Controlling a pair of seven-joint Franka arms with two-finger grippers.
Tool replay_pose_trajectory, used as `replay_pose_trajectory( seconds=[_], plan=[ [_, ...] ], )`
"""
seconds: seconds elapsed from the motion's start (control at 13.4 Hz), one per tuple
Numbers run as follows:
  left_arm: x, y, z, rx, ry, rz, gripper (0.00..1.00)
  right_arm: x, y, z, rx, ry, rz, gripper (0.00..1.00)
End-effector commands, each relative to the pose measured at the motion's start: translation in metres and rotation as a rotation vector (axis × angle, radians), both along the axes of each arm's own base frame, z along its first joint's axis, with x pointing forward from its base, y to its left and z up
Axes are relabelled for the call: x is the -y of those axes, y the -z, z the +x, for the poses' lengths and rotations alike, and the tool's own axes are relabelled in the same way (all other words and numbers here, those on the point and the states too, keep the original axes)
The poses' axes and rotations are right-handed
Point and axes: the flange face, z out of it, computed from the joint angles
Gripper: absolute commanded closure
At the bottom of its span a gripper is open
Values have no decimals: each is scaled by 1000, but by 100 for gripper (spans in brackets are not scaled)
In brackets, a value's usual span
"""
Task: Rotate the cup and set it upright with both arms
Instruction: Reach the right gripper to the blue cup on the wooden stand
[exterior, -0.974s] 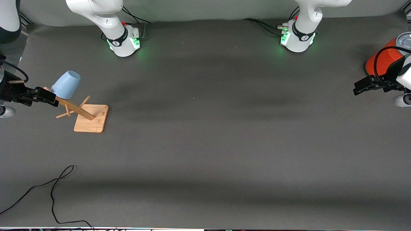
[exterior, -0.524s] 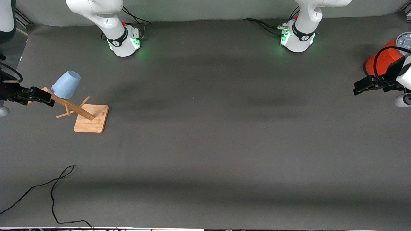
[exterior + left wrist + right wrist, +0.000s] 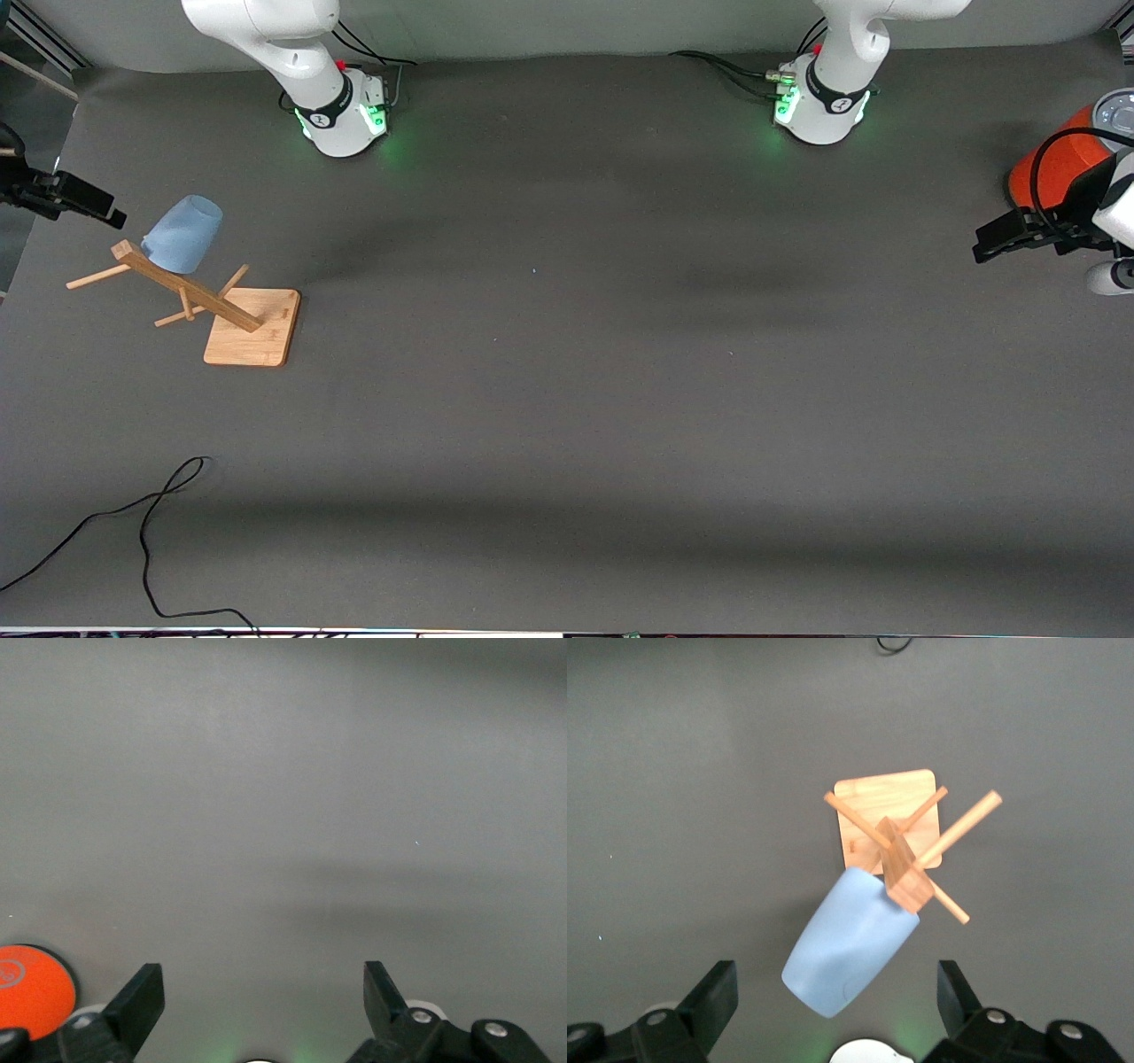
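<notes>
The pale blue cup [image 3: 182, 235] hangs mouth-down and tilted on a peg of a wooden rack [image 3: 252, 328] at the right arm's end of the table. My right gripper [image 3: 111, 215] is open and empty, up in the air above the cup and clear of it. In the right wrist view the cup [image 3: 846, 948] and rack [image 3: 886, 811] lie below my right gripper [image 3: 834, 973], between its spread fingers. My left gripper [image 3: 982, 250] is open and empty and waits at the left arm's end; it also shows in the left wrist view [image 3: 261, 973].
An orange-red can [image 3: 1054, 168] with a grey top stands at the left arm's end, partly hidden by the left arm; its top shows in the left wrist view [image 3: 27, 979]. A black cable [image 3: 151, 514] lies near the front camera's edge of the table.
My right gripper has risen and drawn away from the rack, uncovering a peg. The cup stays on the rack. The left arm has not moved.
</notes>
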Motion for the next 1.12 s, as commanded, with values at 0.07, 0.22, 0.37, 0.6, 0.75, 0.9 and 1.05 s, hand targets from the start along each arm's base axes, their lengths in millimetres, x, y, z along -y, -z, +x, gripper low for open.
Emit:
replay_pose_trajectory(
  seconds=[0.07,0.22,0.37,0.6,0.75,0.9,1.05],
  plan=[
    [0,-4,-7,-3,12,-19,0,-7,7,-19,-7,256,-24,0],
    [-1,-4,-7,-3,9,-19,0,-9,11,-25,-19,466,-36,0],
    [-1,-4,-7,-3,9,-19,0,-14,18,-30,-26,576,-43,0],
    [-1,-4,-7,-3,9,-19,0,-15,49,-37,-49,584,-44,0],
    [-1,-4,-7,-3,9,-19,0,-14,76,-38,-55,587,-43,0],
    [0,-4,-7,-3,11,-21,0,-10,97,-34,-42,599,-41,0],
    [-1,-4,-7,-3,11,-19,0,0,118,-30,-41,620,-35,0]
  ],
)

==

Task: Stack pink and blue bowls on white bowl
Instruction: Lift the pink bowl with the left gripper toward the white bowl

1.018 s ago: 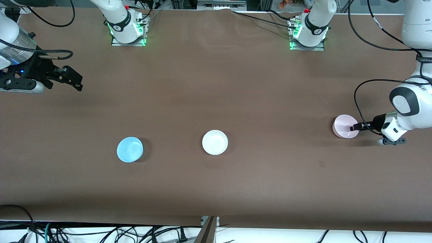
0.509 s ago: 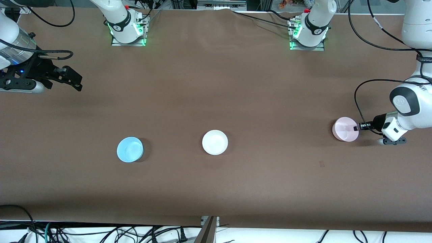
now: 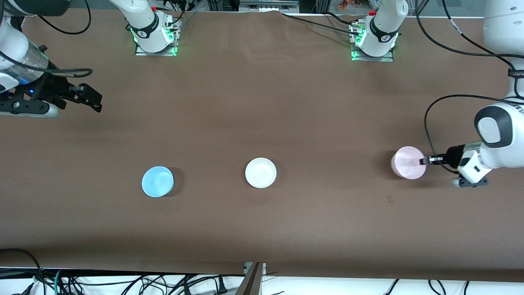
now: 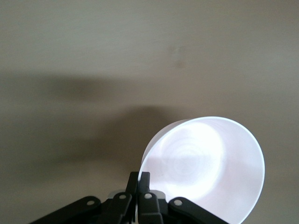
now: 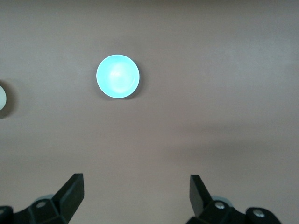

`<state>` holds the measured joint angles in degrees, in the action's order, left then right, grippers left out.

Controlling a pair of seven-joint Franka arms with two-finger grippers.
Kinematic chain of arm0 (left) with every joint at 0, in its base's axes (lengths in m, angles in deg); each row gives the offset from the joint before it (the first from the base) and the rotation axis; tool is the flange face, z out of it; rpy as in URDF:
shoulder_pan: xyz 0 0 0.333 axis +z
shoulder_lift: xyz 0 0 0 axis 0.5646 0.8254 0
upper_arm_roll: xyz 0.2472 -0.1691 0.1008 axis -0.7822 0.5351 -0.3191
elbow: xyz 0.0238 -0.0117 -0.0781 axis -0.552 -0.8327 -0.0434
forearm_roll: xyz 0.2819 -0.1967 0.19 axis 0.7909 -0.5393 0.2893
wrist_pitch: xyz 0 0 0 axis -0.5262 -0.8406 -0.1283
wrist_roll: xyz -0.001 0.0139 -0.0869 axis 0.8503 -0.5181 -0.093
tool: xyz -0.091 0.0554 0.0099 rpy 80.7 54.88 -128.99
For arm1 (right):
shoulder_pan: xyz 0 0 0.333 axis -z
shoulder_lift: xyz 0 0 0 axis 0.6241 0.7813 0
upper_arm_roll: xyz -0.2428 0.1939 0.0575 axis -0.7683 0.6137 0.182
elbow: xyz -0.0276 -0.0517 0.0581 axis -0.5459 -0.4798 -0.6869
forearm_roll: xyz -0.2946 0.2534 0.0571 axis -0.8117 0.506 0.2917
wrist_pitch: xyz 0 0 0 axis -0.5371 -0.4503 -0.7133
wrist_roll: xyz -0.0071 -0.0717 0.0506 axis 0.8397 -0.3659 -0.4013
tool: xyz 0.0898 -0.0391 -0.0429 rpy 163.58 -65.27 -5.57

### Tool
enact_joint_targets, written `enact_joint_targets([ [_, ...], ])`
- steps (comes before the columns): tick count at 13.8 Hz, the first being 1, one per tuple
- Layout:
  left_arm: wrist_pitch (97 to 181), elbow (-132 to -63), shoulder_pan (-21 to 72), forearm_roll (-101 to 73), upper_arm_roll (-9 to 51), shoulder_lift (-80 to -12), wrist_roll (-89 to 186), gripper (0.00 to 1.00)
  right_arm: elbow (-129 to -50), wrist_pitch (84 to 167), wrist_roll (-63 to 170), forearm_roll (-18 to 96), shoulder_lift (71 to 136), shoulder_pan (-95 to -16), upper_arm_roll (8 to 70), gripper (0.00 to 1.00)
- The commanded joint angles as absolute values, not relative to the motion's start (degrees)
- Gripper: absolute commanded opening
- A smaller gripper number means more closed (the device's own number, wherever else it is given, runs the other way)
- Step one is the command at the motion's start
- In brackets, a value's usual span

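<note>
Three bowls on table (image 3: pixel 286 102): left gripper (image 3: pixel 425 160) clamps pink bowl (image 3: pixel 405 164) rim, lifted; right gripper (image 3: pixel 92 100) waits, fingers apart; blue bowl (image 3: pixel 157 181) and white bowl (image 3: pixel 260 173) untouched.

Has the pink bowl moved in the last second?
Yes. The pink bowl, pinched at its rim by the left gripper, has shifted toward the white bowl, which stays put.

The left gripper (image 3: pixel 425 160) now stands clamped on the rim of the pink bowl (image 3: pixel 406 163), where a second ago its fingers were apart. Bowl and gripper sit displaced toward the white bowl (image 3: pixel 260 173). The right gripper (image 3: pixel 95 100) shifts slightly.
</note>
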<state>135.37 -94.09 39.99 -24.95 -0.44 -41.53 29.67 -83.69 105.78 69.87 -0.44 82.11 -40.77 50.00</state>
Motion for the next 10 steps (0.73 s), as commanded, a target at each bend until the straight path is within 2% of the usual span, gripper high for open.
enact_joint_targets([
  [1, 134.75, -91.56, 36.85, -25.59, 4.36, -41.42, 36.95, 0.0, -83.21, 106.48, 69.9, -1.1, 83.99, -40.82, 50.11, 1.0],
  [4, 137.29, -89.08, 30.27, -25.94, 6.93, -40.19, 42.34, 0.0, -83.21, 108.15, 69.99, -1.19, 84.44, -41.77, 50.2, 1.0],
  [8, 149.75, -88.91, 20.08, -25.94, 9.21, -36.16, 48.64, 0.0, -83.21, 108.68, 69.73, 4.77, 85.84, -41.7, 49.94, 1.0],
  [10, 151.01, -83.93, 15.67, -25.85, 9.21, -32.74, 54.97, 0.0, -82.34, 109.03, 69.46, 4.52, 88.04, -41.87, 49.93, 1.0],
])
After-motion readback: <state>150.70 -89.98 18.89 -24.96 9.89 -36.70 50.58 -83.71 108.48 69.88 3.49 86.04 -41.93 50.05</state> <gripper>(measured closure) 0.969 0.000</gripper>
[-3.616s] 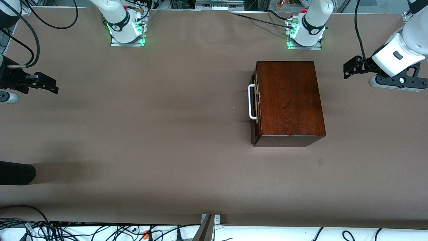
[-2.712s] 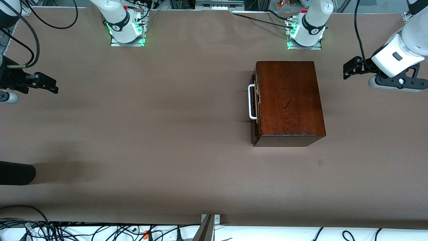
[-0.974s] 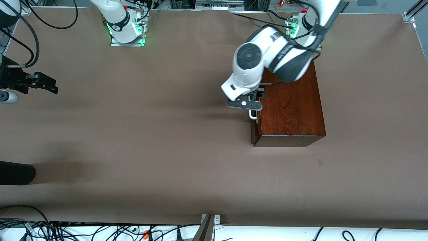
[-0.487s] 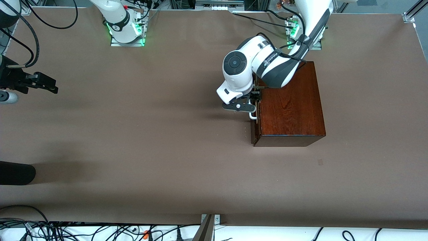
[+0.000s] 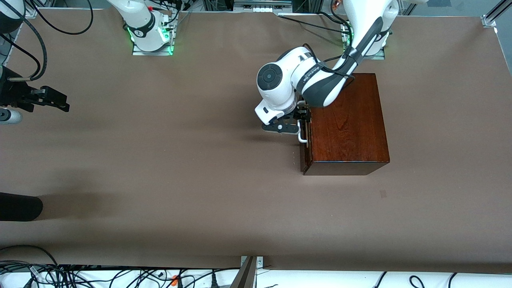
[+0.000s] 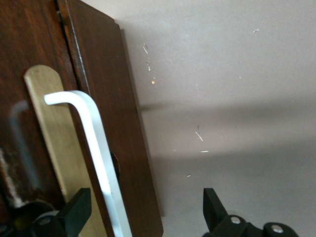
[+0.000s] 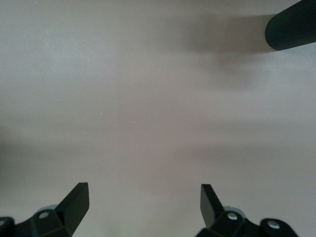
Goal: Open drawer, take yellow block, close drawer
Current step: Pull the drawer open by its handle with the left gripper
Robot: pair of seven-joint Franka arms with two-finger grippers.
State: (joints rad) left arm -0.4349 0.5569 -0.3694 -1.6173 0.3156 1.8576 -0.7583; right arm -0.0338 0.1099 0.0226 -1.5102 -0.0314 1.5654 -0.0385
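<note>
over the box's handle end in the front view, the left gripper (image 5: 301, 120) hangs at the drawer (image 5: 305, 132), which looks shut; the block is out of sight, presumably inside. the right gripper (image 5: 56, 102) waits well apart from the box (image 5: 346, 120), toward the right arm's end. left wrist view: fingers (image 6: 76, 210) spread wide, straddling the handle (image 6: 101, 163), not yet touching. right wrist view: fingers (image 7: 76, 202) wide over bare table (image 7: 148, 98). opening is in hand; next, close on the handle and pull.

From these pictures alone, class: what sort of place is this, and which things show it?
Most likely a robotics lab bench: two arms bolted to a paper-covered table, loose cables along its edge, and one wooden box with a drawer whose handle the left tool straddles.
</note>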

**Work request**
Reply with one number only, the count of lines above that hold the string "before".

**Response to this exercise**
2